The developed AEDDM method works in a batch mode and has three architectural components; an offline component (training phase) where two autoencoders are trained on labelled data to learn the data distribution of each class and two different thresholds namely batch threshold and count threshold are computed from the reconstruction error values of the validation data; an ensemble component which defines the sequential order of the autoencoders; and an online component where data arrives in batches and drift detection is performed for the whole batch data stream by comparing changes in reconstruction loss values with thresholds learned in the offline training phase.

AEDDM is considered as a semi-supervised drift detection method since it leverages both labelled and unlabeled data in its complete framework. While labeled training data is required in the initial training of the autoencoders during the offline phase, there is no need for class labels in online detection phase. Although the drift is detected in a completely unsupervised way in online detection phase, considering the whole framework, the method is considered as a semi-supervised drift detection method.

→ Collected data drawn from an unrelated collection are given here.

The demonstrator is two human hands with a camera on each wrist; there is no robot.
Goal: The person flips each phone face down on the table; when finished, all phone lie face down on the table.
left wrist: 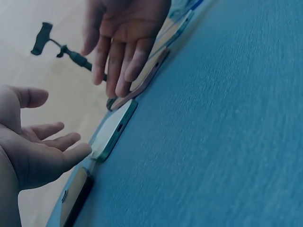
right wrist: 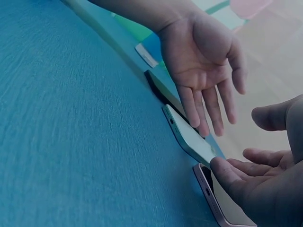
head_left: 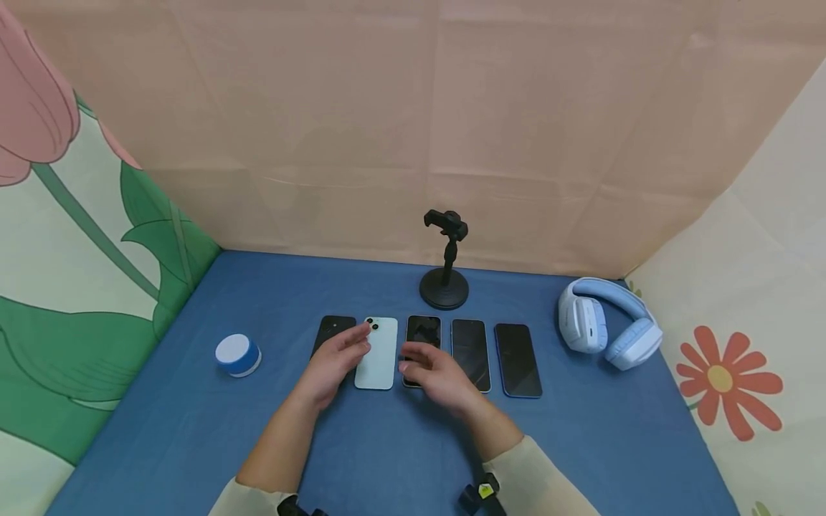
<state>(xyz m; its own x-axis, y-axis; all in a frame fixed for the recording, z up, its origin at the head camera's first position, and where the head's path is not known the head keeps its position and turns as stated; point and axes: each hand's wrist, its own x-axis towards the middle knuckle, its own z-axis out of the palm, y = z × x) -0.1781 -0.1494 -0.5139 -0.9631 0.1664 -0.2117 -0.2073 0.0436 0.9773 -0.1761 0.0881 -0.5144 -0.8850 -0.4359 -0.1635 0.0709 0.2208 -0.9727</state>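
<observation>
Several phones lie in a row on a blue cloth. My left hand hovers by a pale mint phone, overlapping a black phone at the row's left end. The mint phone lies back up, two camera lenses showing. Partly covering a dark-screened phone is my right hand. Both palms face each other with relaxed fingers, holding nothing. In the left wrist view my left hand is raised beside the mint phone. The right wrist view has my right hand above a pink-edged phone.
Two more dark phones, one beside my right hand and another farther right, continue the row. Behind stands a black phone stand. Light blue headphones rest at the right, and a round blue-and-white object sits at the left.
</observation>
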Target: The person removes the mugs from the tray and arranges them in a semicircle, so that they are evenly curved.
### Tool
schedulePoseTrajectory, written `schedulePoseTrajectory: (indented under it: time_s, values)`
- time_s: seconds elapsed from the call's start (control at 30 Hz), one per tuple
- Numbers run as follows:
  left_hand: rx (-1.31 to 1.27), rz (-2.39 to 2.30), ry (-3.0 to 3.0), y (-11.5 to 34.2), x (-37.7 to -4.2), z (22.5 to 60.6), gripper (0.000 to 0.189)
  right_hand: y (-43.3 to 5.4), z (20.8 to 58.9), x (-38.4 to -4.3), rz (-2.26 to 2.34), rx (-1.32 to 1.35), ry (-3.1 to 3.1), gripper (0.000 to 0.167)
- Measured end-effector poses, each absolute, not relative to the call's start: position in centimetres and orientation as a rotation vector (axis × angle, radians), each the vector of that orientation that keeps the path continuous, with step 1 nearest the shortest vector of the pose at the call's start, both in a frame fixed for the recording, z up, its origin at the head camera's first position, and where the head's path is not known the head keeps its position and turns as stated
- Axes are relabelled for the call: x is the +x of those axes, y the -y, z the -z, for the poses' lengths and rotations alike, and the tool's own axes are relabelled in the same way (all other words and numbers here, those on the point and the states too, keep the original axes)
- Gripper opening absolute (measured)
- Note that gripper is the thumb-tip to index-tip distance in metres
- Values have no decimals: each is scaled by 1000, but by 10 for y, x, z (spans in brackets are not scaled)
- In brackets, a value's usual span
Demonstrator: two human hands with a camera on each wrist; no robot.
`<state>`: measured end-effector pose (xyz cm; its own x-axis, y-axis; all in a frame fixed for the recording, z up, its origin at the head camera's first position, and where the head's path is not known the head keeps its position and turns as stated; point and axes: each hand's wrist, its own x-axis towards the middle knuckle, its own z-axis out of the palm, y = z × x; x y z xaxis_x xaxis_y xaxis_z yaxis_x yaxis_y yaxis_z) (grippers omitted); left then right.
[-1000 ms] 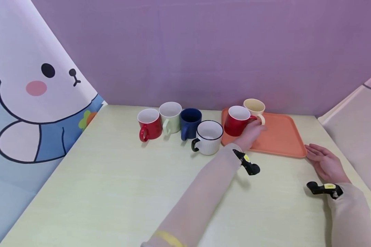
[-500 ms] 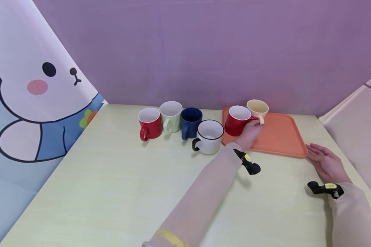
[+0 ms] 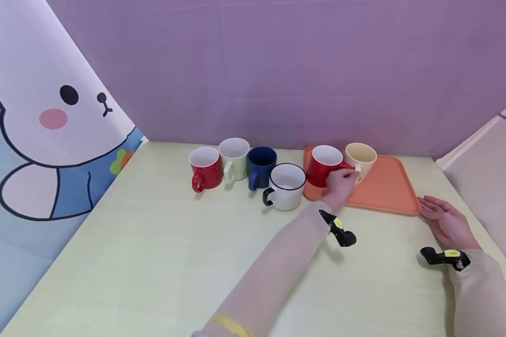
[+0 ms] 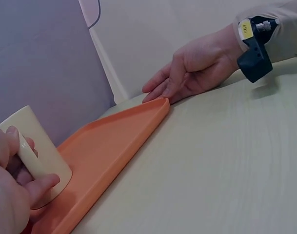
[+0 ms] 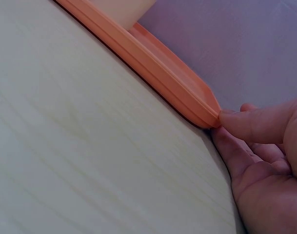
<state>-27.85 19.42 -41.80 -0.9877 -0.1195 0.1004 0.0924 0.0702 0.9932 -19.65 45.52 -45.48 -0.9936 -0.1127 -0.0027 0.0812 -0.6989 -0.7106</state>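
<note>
My left hand [image 3: 340, 185] grips the handle of a cream mug [image 3: 366, 164] over the orange tray [image 3: 390, 192]. In the left wrist view, the base of this mug [image 4: 53, 161] is right at the tray's surface. A red mug [image 3: 318, 173] with a white inside stands on the tray's left side, just left of the cream one; my hand partly covers it. At the tray's near right corner, my right hand [image 3: 449, 224] lies on the table with relaxed fingers. Its thumb [image 5: 238, 124] and a finger touch that corner in the right wrist view.
Left of the tray stand a red mug [image 3: 210, 175], a pale green ribbed mug [image 3: 237, 167], a dark blue mug [image 3: 264, 175] and a white mug [image 3: 287, 194] with a black rim. A purple curtain [image 3: 261, 79] hangs behind the table.
The cream mug has shifted right and slightly nearer along the tray, away from the red mug, with my left hand on its handle. My right hand stays at the tray corner.
</note>
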Motion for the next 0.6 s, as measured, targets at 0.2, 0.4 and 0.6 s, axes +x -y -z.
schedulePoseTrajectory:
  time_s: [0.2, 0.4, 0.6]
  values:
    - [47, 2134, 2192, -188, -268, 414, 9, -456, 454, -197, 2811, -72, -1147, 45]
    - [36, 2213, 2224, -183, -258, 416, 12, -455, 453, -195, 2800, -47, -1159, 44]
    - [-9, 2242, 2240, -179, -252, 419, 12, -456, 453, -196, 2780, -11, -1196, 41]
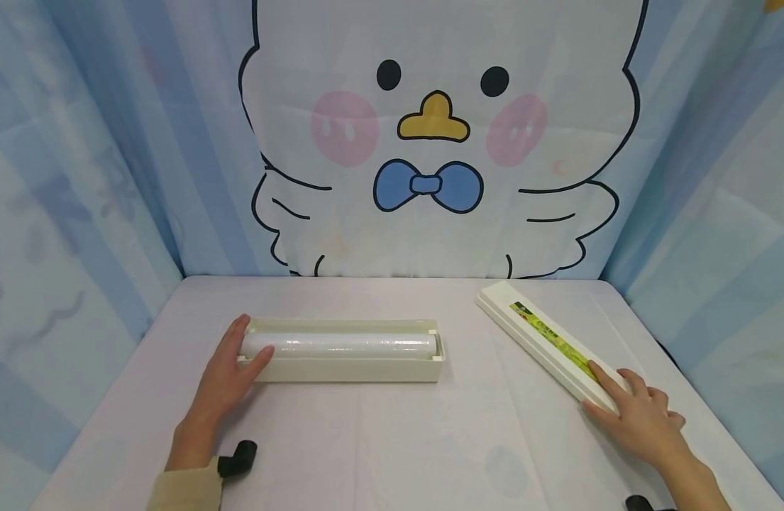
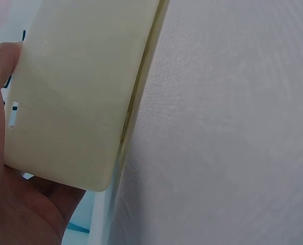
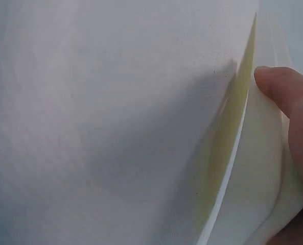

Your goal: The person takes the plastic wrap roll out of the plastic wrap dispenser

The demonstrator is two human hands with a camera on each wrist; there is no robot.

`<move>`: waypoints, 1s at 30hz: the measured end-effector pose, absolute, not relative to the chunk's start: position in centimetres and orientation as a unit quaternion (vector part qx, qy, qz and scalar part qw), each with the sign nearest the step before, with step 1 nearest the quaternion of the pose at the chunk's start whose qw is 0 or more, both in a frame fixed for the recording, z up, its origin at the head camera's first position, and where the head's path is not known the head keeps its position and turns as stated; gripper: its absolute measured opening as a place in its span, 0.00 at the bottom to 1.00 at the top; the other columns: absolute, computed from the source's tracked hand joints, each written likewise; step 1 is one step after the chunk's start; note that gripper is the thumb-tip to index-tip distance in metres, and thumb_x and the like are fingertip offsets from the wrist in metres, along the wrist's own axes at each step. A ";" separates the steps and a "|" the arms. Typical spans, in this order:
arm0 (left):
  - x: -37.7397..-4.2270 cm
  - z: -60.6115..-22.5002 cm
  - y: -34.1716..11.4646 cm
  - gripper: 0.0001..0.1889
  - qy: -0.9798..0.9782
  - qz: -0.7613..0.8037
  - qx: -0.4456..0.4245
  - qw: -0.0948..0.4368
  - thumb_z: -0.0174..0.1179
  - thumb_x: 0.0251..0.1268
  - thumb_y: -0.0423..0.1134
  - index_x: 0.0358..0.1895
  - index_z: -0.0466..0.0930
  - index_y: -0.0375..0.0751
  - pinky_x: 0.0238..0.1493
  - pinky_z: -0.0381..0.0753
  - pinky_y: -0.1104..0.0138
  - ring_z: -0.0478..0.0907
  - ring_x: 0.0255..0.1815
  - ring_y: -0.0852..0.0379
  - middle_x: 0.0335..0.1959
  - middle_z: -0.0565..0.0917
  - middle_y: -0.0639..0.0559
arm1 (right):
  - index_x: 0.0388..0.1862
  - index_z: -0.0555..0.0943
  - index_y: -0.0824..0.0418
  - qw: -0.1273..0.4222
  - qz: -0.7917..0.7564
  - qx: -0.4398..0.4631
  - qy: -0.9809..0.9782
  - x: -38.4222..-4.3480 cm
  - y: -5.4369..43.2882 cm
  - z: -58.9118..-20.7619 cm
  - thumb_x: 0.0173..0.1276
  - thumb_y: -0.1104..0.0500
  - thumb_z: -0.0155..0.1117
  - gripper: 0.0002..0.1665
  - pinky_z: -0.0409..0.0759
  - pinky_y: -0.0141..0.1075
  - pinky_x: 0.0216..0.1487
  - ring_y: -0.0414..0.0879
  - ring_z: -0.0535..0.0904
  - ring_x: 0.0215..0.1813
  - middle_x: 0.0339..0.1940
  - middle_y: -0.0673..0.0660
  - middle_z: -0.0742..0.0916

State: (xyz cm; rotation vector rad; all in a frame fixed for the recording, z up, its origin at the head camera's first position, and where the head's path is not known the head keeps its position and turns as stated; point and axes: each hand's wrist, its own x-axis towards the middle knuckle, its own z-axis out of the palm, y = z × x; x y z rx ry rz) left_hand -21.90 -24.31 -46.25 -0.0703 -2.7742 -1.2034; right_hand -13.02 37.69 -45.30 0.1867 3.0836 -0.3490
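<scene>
A cream plastic box (image 1: pixel 340 370) lies lengthwise on the table, its top uncovered. Inside it is a shiny roll of cling film (image 1: pixel 353 345). My left hand (image 1: pixel 228 369) grips the box's left end, thumb over the front edge and fingers behind; the left wrist view shows the thumb (image 2: pixel 3 61) at the upper edge of the box's smooth front wall (image 2: pixel 79 102). At right, a long white lid (image 1: pixel 538 341) with a green label (image 1: pixel 551 337) slants toward me. My right hand (image 1: pixel 641 419) holds its near end, thumb (image 3: pixel 284 92) along the side wall (image 3: pixel 261 148).
A pale cloth covers the table (image 1: pixel 392 440). Behind it hangs a curtain (image 1: pixel 436 234) with a cartoon bird, and blue patterned curtains (image 1: pixel 79 213) close off both sides. Black wrist mounts (image 1: pixel 238 458) show by the sleeves.
</scene>
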 end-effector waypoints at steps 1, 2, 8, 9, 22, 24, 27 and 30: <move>-21.9 -46.2 -24.3 0.47 -0.916 -0.396 -0.023 0.058 0.55 0.75 0.58 0.82 0.42 0.36 0.74 0.44 0.38 0.41 0.80 0.34 0.81 0.45 0.34 | 0.81 0.54 0.59 0.018 -0.113 0.060 0.992 -13.1 37.6 -45.2 0.73 0.30 0.52 0.50 0.60 0.80 0.38 0.87 0.54 0.57 0.68 0.79 0.56; -21.9 -46.2 -24.3 0.46 -0.916 -0.396 -0.022 0.058 0.55 0.75 0.58 0.82 0.42 0.37 0.74 0.44 0.38 0.41 0.80 0.34 0.81 0.45 0.34 | 0.81 0.54 0.59 0.021 -0.113 0.060 0.992 -13.1 37.6 -45.1 0.73 0.30 0.52 0.50 0.60 0.80 0.39 0.88 0.54 0.57 0.67 0.79 0.56; -21.9 -46.2 -24.3 0.47 -0.917 -0.394 -0.015 0.055 0.56 0.74 0.58 0.82 0.42 0.37 0.74 0.44 0.38 0.41 0.80 0.34 0.82 0.45 0.35 | 0.81 0.53 0.58 0.029 -0.116 0.053 0.991 -13.2 37.6 -45.3 0.73 0.29 0.52 0.51 0.60 0.81 0.38 0.88 0.54 0.57 0.67 0.79 0.56; -21.9 -46.1 -24.3 0.47 -0.917 -0.395 -0.014 0.054 0.56 0.74 0.58 0.82 0.42 0.37 0.74 0.44 0.38 0.41 0.80 0.34 0.82 0.45 0.35 | 0.81 0.53 0.58 0.029 -0.115 0.052 0.992 -13.3 37.6 -45.3 0.73 0.29 0.52 0.51 0.60 0.81 0.38 0.88 0.54 0.57 0.67 0.79 0.56; -21.9 -46.1 -24.6 0.47 -0.914 -0.400 -0.024 0.056 0.57 0.74 0.57 0.81 0.42 0.35 0.74 0.44 0.38 0.42 0.80 0.33 0.81 0.45 0.34 | 0.81 0.54 0.60 0.076 -0.092 0.064 0.991 -13.9 37.4 -44.4 0.68 0.24 0.52 0.57 0.60 0.82 0.40 0.89 0.52 0.58 0.67 0.80 0.56; -22.0 -46.1 -24.6 0.47 -0.914 -0.401 -0.029 0.056 0.57 0.74 0.57 0.82 0.42 0.35 0.74 0.45 0.38 0.42 0.80 0.33 0.81 0.45 0.34 | 0.80 0.54 0.60 0.077 -0.088 0.067 0.991 -13.9 37.4 -44.3 0.68 0.23 0.51 0.57 0.59 0.83 0.40 0.89 0.52 0.58 0.67 0.80 0.56; -22.1 -46.2 -24.6 0.47 -0.913 -0.402 -0.031 0.055 0.57 0.74 0.57 0.82 0.42 0.36 0.74 0.45 0.37 0.42 0.80 0.33 0.81 0.45 0.34 | 0.80 0.55 0.59 0.065 -0.081 0.064 0.993 -13.9 37.3 -44.0 0.68 0.23 0.51 0.56 0.60 0.82 0.40 0.89 0.53 0.58 0.67 0.79 0.57; -22.2 -46.2 -24.6 0.46 -0.913 -0.403 -0.031 0.056 0.57 0.74 0.57 0.81 0.43 0.35 0.74 0.45 0.38 0.43 0.80 0.34 0.81 0.46 0.34 | 0.80 0.56 0.57 0.044 -0.070 0.056 0.995 -13.9 37.0 -43.7 0.69 0.24 0.51 0.54 0.61 0.81 0.39 0.88 0.54 0.58 0.67 0.79 0.58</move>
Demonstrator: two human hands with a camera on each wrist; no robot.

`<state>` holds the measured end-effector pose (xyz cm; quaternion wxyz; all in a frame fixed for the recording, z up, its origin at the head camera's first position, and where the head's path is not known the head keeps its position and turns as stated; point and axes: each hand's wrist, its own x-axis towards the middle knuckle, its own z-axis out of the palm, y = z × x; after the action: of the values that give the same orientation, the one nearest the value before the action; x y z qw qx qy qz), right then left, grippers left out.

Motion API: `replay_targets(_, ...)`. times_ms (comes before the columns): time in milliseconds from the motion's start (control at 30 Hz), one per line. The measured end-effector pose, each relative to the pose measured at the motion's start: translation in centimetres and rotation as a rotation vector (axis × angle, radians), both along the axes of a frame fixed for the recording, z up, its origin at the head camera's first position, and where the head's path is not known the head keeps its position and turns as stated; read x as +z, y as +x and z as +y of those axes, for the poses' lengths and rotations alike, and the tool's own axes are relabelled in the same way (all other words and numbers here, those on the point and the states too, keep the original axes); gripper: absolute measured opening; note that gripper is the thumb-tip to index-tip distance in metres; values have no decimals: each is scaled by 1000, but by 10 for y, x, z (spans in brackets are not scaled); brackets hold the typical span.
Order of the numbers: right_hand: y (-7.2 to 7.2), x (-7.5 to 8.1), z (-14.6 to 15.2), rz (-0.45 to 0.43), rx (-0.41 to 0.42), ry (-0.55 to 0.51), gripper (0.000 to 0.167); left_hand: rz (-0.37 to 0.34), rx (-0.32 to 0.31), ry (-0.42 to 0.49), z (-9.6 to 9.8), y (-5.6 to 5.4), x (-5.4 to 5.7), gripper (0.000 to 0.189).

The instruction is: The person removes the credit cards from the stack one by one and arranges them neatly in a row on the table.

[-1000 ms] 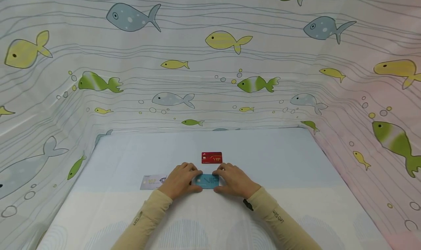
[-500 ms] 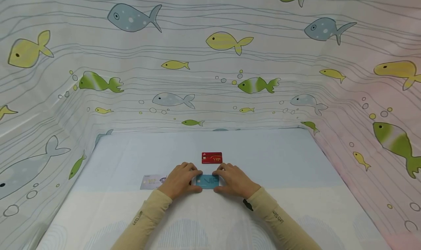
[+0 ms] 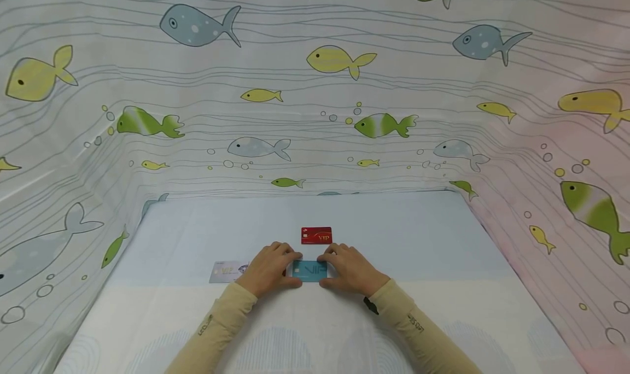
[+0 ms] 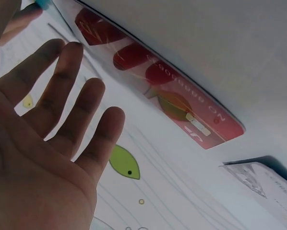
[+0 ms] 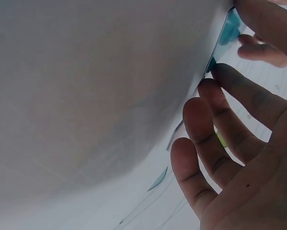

The AEDDM method is assessed on a combination of synthetic and real-world datasets, which exhibited both sudden and gradual changes in data distribution. To evaluate the method's effectiveness, it was tested on seven popular batch classifiers and a Hoeffding’s Tree classifier in an online learning setting. The results indicate that AEDDM accurately identifies distributional changes that are likely to degrade classifier performance (real drift), while disregarding irrelevant changes (virtual drift). This ability to distinguish between true and false alarms, coupled with its adaptability to changing data distributions, makes AEDDM a valuable tool for maintaining classifier performance in dynamic environments.

Within the field of drift detection, AEDDM is one of the few detailed preliminary works that leverages the power of deep learning, specifically autoencoders. It is designed considering the characteristics of an ideal drift detector after careful review of supervised, semi-supervised, unsupervised, and deep learning-based techniques. It is probably the first method that integrates the best part of each method ; the detected drift through AEDDM is real as incase of supervised drift detection methods, available labelled data is fully leveraged for autoencoder’s training and threshold computations like in semi-supervised drift detection methods , drift detection is done in completely unsupervised way similar to unsupervised drift detection methods , and the power of deep learning is harnessed to process multidimensional data eliminating the needs of any feature selection or dimensionality reduction.